Required work:
Print the listing in full, keeping every line exactly as it is.

*** The data

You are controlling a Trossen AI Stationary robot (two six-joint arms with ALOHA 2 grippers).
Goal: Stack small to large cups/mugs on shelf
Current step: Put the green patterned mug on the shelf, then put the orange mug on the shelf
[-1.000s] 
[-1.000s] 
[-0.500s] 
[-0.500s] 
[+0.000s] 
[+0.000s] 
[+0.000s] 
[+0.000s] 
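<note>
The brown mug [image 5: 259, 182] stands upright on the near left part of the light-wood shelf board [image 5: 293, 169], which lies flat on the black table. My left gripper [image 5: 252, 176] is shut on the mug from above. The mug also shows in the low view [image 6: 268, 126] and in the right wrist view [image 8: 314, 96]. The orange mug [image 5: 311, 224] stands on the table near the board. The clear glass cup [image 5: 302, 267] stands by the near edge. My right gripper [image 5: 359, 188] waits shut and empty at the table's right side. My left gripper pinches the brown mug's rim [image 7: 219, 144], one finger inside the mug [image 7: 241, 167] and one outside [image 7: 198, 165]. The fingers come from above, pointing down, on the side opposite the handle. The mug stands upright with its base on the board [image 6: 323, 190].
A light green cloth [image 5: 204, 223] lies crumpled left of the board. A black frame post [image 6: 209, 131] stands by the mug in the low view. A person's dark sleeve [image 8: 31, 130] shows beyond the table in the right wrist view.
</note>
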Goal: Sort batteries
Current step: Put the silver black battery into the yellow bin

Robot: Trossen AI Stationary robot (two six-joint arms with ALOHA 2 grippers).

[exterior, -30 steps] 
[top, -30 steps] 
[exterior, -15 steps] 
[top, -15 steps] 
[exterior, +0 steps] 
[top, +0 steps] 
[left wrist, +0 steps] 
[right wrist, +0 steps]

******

Output for this task:
You are controlling a Trossen AI Stationary robot (two six-joint arms with ALOHA 2 grippers).
Goal: Stack small to large cups/mugs on shelf
Current step: Put the green patterned mug on the shelf, then put the orange mug on the shelf
[-1.000s] 
[-1.000s] 
[-0.500s] 
[-0.500s] 
[+0.000s] 
[+0.000s] 
[+0.000s] 
[+0.000s] 
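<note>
The brown mug [image 5: 259, 182] stands upright on the near left part of the light-wood shelf board [image 5: 293, 169], which lies flat on the black table. My left gripper [image 5: 252, 176] is shut on the mug from above. The mug also shows in the low view [image 6: 268, 126] and in the right wrist view [image 8: 314, 96]. The orange mug [image 5: 311, 224] stands on the table near the board. The clear glass cup [image 5: 302, 267] stands by the near edge. My right gripper [image 5: 359, 188] waits shut and empty at the table's right side. My left gripper pinches the brown mug's rim [image 7: 219, 144], one finger inside the mug [image 7: 241, 167] and one outside [image 7: 198, 165]. The fingers come from above, pointing down, on the side opposite the handle. The mug stands upright with its base on the board [image 6: 323, 190].
A light green cloth [image 5: 204, 223] lies crumpled left of the board. A black frame post [image 6: 209, 131] stands by the mug in the low view. A person's dark sleeve [image 8: 31, 130] shows beyond the table in the right wrist view.
</note>
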Goal: Sort batteries
Current step: Put the silver black battery into the yellow bin

Robot: Trossen AI Stationary robot (two six-joint arms with ALOHA 2 grippers).

[exterior, -30 steps] 
[top, -30 steps] 
[exterior, -15 steps] 
[top, -15 steps] 
[exterior, +0 steps] 
[top, +0 steps] 
[left wrist, +0 steps] 
[right wrist, +0 steps]

This output is finished.